The bank joined accountancy firm KPMG in pulling support for the scheme.
It said it was not renewing its sponsorship for "commercial reasons".
Several businesses and universities are reviewing their association with Prince Andrew following a BBC interview about his links to convicted sex offender Jeffrey Epstein.
Sources have told the BBC the decisions by Standard Chartered and KPMG were made before the interview.
Meanwhile, Boris Johnson and Jeremy Corbyn were asked about whether Prince Andrew was "fit for purpose" during their head-to-head debate on ITV on Tuesday evening.
The Labour leader said there were "very, very serious questions that must be answered and nobody should be above the law".
The prime minister said: "I think all our sympathies should be, obviously, with the victims of Jeffrey Epstein and the law must certainly take its course."
In his Newsnight interview, broadcast on Saturday, the Queen's third child said he still did not regret his friendship with US financier Epstein - who took his own life in August while awaiting trial on sex-trafficking charges in the US.
The interview has provoked a backlash, with businesses, charities and other institutions announcing that they were reviewing their association with the prince.
In addition to Standard Chartered and KPMG ending their support for Pitch@Palace:
Pharmaceuticals company AstraZeneca and Hult International Business School are reviewing their partnerships with the business scheme
Outward Bound, the charity the Duke of Edinburgh was patron of for 65 years, has called a board meeting to discuss the prince's patronage
London Metropolitan University said it will consider the prince's role as its patron, saying it "opposes all forms of discrimination, abuse and human trafficking"
University of Huddersfield students are calling for the prince to be sacked as their chancellor
On Monday, the Huddersfield students' union panel passed a motion to lobby the prince to resign as their chancellor.

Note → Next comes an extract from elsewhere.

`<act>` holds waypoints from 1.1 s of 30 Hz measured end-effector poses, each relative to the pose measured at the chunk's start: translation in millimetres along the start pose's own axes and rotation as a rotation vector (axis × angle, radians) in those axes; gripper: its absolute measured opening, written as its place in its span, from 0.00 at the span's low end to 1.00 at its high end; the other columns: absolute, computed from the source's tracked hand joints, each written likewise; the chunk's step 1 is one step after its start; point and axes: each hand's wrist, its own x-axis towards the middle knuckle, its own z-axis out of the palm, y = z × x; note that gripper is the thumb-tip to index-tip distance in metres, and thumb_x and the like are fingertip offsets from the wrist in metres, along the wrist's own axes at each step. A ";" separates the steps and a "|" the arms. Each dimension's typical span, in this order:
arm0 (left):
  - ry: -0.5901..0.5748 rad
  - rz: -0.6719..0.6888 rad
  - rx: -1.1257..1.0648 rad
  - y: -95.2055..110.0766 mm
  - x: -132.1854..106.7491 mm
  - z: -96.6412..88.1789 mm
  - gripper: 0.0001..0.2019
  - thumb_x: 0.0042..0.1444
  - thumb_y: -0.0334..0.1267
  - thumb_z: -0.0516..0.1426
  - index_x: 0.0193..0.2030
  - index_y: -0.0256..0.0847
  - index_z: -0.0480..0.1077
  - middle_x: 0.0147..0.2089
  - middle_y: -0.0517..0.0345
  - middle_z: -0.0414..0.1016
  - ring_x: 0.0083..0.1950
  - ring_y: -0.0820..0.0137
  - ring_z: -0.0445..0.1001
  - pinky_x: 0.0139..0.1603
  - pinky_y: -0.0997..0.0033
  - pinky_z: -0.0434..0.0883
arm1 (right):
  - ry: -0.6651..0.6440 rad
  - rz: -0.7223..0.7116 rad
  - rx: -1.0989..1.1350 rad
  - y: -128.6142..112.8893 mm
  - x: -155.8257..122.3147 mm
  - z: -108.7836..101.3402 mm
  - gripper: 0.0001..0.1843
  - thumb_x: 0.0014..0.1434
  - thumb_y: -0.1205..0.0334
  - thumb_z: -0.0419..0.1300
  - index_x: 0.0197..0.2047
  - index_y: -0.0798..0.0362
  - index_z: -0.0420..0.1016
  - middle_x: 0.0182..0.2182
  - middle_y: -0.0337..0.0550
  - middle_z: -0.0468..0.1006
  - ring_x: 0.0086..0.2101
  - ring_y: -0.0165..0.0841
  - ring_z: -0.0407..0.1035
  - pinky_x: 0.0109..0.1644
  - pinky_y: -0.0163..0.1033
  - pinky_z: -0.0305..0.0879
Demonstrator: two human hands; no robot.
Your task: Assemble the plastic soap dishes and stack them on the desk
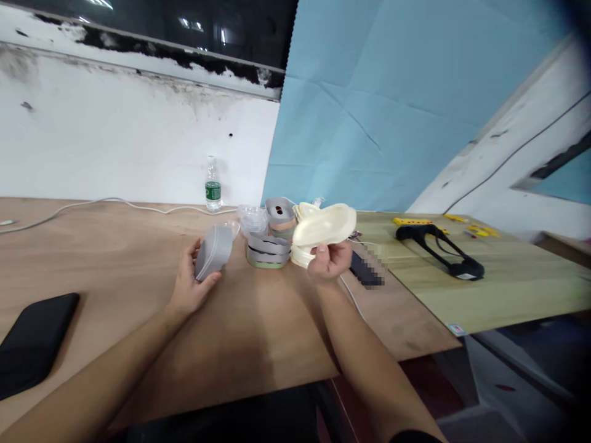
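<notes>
My left hand (191, 280) is wrapped round a grey plastic box (215, 252), tilted on its side above the table. Pinched between the thumb and fingers of my right hand (330, 261) is a cream oval tray (325, 225), shallow and raised at a slant. Between the hands stand stacked grey containers (268, 251) with a green one at the bottom. Behind them is another stack, topped by a grey container (279, 211). Clear plastic containers (253, 219) stand to its left. More cream pieces (300, 255) lie behind and below the tray, partly hidden by it.
A water bottle (212, 186) stands by the wall, near a white cable (138, 204). At the left lies a black phone-like slab (39, 341). A dark, partly blurred flat object (362, 267) is right of my right hand. A black strap-like frame (441, 252) and yellow pieces (482, 231) lie farther right.
</notes>
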 end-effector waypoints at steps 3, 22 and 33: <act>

The university has since said that it listens to its students' views and will "now be consulting with them over the coming weeks".
The duke has stood by his decision to speak out, after critics labelled the interview a "car crash".
But speaking on the BBC's Victoria Derbyshire programme on Tuesday, Huddersfield student Tristan Smith criticised the prince over his friendship with Epstein.
He accused Prince Andrew of "trying to dismiss" the row and failing to recognise Epstein's victims.
Meanwhile, a woman who has accused Epstein of sexually abusing her as a 15-year-old has urged Prince Andrew to share information about his former friend.
The accuser, identified as "Jane Doe 15", did not accuse Prince Andrew of any wrongdoing but called on him and others to come forward and give a statement under oath.
Elsewhere, former home secretary Jacqui Smith alleged that Prince Andrew made racist comments to her during a state dinner.
"I have to say the conversation left us slack-jawed with the things that he felt it was appropriate to say," she told the LBC election podcast.
And Rohan Silva, who was an adviser to former prime minister David Cameron, also accused the prince of using a racial slur in his presence.
A Buckingham Palace spokesman strenuously denied the claims, adding that Prince Andrew "does not tolerate racism in any form".
There is no wholesale repudiation of Prince Andrew's public role.
But whether as a result of the interview he gave, or because of the continuing swirl of allegations, there is a falling away of support for the prince, both corporate and political.
The former Labour lord chancellor and justice secretary, Lord Falconer, told BBC Radio 4's PM programme that he thought the time had come for Prince Andrew to step away from public duties.
Those close to Prince Andrew say that a withdrawal from public life is not under consideration.
But if support continues to seep from him, it will undermine his public position.